-- Your task --
Please restate the data word for word, leaving out no line.

-- Provided data --

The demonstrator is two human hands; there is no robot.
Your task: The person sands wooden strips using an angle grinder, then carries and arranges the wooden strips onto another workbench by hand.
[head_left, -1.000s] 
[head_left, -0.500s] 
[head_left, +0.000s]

-- Expected answer --
The demonstrator is two human hands; there is no robot.
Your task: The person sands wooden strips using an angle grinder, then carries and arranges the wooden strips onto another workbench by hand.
[head_left, -1.000s] 
[head_left, -0.500s] 
[head_left, +0.000s]

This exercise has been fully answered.